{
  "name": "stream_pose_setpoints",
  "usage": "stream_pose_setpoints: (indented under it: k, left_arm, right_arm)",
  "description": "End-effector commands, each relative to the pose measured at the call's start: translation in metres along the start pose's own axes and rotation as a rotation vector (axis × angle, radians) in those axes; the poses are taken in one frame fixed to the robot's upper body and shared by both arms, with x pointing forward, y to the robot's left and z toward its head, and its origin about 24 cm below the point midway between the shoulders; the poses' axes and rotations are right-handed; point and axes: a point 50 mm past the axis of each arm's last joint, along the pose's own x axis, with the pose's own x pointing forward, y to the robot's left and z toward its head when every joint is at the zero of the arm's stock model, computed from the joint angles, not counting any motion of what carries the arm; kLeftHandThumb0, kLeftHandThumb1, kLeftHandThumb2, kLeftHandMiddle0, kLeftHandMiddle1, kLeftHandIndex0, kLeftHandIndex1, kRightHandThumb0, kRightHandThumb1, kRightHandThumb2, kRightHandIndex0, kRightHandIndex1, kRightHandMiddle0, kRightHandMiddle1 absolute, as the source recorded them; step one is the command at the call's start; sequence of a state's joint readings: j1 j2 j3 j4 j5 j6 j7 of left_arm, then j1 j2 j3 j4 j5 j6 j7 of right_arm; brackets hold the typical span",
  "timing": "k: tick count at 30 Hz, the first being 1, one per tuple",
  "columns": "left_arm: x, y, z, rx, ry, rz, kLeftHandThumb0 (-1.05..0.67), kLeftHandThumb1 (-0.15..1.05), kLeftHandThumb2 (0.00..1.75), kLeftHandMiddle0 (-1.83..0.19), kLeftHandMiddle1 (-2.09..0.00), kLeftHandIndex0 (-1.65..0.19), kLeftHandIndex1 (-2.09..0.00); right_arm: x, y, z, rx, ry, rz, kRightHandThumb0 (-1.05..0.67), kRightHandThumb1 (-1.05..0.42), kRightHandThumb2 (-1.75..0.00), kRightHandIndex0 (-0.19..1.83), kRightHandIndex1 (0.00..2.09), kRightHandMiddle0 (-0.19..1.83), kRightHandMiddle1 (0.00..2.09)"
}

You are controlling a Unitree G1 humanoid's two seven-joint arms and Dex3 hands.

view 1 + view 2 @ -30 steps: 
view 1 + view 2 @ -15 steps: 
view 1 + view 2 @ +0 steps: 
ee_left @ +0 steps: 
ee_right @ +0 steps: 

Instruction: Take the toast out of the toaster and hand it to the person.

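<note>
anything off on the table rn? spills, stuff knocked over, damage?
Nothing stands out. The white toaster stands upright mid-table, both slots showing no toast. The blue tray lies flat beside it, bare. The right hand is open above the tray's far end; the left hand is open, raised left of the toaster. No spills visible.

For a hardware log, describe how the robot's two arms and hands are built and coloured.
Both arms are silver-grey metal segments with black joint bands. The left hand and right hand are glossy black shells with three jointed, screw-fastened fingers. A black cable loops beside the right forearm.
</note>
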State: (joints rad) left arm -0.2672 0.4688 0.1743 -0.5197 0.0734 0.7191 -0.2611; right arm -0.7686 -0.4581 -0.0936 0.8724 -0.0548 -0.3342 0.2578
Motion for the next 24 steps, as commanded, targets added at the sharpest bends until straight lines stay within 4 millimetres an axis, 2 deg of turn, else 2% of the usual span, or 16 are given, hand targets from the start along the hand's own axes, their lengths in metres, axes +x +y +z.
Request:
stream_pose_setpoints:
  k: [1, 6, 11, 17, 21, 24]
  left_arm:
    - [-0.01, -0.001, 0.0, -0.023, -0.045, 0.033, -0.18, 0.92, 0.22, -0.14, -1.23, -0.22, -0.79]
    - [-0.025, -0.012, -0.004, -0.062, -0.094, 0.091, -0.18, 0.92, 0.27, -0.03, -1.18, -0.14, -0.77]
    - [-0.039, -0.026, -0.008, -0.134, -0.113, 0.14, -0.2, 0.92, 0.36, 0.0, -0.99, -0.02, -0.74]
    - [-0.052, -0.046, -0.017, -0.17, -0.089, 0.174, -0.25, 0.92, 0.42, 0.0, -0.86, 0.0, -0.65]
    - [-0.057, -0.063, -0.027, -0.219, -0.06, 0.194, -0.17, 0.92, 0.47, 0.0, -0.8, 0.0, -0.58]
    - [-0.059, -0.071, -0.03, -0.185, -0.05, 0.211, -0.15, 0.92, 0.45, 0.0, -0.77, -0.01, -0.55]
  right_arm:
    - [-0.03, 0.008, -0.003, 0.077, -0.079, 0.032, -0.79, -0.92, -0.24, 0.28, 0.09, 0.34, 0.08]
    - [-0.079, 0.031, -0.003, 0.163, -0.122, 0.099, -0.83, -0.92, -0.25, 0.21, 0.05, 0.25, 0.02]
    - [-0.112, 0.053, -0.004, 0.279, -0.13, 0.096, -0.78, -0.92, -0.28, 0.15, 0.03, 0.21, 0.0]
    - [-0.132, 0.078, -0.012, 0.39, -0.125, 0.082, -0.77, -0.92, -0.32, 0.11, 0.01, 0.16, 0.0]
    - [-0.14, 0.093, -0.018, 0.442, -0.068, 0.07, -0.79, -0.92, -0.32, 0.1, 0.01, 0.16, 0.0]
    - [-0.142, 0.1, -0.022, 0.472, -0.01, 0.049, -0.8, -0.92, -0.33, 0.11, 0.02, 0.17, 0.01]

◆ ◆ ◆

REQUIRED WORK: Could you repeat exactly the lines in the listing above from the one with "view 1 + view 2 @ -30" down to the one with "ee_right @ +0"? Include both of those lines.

RESPONSE AREA:
view 1 + view 2 @ -30 steps: 
view 1 + view 2 @ -15 steps: 
view 1 + view 2 @ +0 steps: 
ee_left @ +0 steps: 
ee_right @ +0 steps: 

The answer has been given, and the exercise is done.